Epidemiology and Risk Factors
Spinal osteoarthritis has been demonstrated through radiographic and cadaver studies to affect every adult age group.2,3 The prevalence of clinical spinal osteoarthritis increases with age, with elderly patients having the highest radiographic and symptomatic prevalence.1,3 There is also a significant gender difference in prevalence. Females are more likely than males to suffer from osteoarthritis in general. The gender difference is exacerbated after menopause and therefore greater in the elderly.1
Other risk factors besides age and gender have been reported to be associated with the development of osteoarthritis. Obesity has a strong correlation with developing osteoarthritis. This likely represents added mechanical stress to the facet joints. Previous trauma from sports activities and occupations requiring strenuous physical labor have also been associated with the development of spinal osteoarthritis.1
Pathophysiology
Osteoarthritis is a disease of the articular cartilage and underlying subchondral bone. Although the exact etiology of osteoarthritis is not known, one theory is that cartilage matrix turnover is negatively affected by degenerative forces. This disrupts the balance between cartilage synthesis and degradation. Evidence suggests that collagenase, gelatinase, and stromelysin, which are enzymes involved in cartilage degradation, are increased in osteoarthritic joints.1 The cause for this imbalance is not clear.
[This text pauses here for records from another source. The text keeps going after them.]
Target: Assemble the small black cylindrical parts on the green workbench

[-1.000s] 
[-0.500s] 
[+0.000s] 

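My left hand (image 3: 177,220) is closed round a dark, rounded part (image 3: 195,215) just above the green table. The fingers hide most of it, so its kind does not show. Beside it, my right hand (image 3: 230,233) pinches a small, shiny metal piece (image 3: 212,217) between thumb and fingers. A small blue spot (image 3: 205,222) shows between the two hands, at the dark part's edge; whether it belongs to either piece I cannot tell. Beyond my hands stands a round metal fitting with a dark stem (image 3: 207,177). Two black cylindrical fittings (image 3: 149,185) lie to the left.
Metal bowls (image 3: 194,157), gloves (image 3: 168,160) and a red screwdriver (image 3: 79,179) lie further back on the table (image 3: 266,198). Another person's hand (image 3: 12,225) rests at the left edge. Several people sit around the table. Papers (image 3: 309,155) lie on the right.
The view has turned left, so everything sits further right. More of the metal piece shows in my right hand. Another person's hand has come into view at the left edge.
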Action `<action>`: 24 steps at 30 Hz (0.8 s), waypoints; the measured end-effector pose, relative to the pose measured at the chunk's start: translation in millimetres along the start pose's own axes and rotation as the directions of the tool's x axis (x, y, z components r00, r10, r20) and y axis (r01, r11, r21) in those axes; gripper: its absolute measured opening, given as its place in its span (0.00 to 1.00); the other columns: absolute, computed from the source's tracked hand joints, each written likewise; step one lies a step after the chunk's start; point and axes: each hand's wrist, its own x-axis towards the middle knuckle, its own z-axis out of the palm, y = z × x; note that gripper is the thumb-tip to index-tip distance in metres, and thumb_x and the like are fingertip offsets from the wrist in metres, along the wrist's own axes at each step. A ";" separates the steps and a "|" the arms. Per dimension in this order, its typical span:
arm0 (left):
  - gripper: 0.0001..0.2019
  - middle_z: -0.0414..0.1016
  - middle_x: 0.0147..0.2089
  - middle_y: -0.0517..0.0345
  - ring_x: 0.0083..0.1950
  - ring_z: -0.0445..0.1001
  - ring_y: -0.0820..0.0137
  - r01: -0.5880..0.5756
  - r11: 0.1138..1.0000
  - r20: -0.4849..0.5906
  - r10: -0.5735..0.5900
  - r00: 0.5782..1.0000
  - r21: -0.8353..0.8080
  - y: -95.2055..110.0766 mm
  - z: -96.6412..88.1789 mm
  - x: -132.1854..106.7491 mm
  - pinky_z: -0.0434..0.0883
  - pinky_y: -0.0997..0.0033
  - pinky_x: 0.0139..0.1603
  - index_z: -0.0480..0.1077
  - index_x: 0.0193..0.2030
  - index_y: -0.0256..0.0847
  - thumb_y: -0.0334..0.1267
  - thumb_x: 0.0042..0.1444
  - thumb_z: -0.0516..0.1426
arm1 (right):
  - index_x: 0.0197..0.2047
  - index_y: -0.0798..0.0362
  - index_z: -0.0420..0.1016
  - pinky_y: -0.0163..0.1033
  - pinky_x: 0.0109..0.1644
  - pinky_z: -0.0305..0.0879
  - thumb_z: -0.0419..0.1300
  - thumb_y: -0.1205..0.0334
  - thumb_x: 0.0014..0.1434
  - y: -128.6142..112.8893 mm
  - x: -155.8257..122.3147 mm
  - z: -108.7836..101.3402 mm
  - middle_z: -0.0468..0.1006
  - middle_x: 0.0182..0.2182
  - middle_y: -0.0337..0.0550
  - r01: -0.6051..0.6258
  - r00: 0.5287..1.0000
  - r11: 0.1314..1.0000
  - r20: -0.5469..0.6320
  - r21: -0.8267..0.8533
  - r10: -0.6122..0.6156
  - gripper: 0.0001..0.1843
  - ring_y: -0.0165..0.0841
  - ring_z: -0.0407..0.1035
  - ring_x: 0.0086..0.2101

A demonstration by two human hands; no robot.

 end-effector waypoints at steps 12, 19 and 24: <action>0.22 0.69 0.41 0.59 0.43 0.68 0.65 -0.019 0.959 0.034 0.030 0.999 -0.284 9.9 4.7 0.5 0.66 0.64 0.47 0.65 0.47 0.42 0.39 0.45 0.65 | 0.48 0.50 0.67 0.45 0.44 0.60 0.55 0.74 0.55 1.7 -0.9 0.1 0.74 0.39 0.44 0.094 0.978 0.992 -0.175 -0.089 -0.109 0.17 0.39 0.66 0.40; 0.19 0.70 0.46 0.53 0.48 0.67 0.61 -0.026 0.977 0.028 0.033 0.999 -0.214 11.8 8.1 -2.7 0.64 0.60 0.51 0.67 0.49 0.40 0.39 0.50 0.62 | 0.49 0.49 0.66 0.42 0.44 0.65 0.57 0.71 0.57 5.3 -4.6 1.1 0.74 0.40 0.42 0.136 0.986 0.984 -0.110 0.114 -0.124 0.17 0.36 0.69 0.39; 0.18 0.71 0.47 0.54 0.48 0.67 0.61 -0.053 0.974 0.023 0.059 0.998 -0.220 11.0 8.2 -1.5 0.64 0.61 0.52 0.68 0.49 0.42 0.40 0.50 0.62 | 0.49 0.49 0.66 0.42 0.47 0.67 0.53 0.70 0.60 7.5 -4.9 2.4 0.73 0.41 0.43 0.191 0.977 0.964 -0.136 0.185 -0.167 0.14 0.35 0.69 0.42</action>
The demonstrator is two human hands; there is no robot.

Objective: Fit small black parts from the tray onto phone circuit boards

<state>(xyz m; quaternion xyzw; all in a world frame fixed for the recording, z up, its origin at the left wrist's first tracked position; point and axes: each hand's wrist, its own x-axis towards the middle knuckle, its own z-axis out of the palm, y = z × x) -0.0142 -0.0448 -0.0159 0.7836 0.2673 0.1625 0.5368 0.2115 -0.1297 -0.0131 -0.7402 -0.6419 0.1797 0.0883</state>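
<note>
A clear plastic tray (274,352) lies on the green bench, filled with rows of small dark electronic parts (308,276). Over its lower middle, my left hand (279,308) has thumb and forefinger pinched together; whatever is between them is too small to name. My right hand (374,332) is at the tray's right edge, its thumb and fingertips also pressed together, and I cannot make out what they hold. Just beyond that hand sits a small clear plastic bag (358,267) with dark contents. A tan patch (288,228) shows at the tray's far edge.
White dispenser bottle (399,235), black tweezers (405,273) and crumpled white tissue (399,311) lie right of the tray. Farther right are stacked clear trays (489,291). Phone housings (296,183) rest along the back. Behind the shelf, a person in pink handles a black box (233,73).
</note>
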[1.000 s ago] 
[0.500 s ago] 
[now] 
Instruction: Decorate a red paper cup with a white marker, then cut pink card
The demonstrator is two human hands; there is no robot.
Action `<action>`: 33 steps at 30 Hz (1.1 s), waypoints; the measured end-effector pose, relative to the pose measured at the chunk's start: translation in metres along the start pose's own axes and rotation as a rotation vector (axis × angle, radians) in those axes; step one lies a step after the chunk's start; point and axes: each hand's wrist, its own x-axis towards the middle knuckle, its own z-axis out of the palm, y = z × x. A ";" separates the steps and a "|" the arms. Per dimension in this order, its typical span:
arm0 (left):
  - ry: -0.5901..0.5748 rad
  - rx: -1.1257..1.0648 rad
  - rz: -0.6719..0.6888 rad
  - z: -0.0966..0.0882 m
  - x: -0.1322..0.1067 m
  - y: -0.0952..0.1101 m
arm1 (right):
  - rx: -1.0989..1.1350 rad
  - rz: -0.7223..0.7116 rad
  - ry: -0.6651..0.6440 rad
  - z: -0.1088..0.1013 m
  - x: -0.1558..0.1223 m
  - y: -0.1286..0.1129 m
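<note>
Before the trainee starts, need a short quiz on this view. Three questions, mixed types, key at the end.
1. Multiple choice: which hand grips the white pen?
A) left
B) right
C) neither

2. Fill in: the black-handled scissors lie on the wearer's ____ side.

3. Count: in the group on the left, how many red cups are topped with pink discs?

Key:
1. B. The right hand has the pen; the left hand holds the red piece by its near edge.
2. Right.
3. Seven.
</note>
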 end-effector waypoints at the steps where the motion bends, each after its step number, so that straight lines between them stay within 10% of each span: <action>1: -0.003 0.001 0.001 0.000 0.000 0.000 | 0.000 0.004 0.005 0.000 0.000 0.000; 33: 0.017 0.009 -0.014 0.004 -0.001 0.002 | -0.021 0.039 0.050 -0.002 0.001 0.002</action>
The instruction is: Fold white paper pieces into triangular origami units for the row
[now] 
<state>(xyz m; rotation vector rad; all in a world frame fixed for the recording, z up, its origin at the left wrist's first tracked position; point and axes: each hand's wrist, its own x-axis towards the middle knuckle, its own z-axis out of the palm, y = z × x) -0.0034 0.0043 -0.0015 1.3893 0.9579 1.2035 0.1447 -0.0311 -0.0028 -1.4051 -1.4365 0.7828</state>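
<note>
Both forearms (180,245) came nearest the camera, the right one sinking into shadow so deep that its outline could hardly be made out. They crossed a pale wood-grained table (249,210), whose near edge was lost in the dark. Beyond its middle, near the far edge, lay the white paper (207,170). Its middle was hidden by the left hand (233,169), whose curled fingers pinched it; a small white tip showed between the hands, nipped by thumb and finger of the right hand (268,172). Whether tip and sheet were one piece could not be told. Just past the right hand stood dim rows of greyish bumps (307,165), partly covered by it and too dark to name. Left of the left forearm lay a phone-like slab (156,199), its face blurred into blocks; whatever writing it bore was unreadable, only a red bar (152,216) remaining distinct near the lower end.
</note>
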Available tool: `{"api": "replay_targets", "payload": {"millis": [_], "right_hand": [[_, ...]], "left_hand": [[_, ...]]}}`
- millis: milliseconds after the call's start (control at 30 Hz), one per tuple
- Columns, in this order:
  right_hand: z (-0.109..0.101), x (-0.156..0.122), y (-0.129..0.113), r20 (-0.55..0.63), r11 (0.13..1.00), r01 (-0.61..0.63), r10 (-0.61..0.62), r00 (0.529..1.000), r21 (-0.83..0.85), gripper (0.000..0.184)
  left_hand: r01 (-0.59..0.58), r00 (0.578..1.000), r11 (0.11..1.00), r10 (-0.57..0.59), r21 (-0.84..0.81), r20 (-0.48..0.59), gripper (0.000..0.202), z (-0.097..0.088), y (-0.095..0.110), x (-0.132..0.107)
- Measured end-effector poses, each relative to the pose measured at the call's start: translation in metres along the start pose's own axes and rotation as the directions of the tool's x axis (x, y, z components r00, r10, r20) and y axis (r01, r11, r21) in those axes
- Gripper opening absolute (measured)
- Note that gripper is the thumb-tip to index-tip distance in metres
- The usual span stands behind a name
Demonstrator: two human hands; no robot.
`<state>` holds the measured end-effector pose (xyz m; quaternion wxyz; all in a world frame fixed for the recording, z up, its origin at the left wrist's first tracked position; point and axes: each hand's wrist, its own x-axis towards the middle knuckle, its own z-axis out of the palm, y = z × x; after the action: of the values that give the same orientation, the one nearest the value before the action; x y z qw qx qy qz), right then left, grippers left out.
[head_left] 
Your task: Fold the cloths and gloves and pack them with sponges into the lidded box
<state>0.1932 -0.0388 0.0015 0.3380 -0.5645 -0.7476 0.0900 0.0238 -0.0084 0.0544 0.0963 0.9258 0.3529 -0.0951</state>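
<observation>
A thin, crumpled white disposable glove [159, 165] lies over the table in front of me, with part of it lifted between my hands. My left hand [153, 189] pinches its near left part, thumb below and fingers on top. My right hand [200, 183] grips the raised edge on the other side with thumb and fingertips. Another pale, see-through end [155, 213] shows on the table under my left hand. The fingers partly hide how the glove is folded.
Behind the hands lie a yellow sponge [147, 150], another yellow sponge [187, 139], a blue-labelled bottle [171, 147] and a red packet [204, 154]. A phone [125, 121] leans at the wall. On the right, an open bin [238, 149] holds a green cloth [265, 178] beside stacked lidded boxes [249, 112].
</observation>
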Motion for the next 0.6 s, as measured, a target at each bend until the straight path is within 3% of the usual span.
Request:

One proposed theory is that changes to the subchondral bone instigate changes to the cartilage matrix. Radiographic evidence of subchondral bone changes is often present in patients with osteoarthritis. It is theorized that stiffening of the subchondral bone due to microtrauma results in an abnormal environment for the overlying cartilage. This increases cartilage turnover and leads to further degradation of the joint. However, the debate as to whether subchondral bone changes are a result or cause of cartilage degeneration is not settled.1
Also unsettled is the role of the inflammatory response in the pathogenesis of osteoarthritis. Localized inflammation has been demonstrated in certain stages of osteoarthritis, including mononuclear cell infiltrate and synovial hyperplasia. The exact role of this inflammation, be it causative or reactionary, is not clear. Markers of inflammation such as C-reactive protein (CRP) may be elevated as well.1 However, in general, systemic inflammation is not characteristic of osteoarthritis. Its presence would indicate that another pathology such as rheumatoid arthritis or gout should be considered.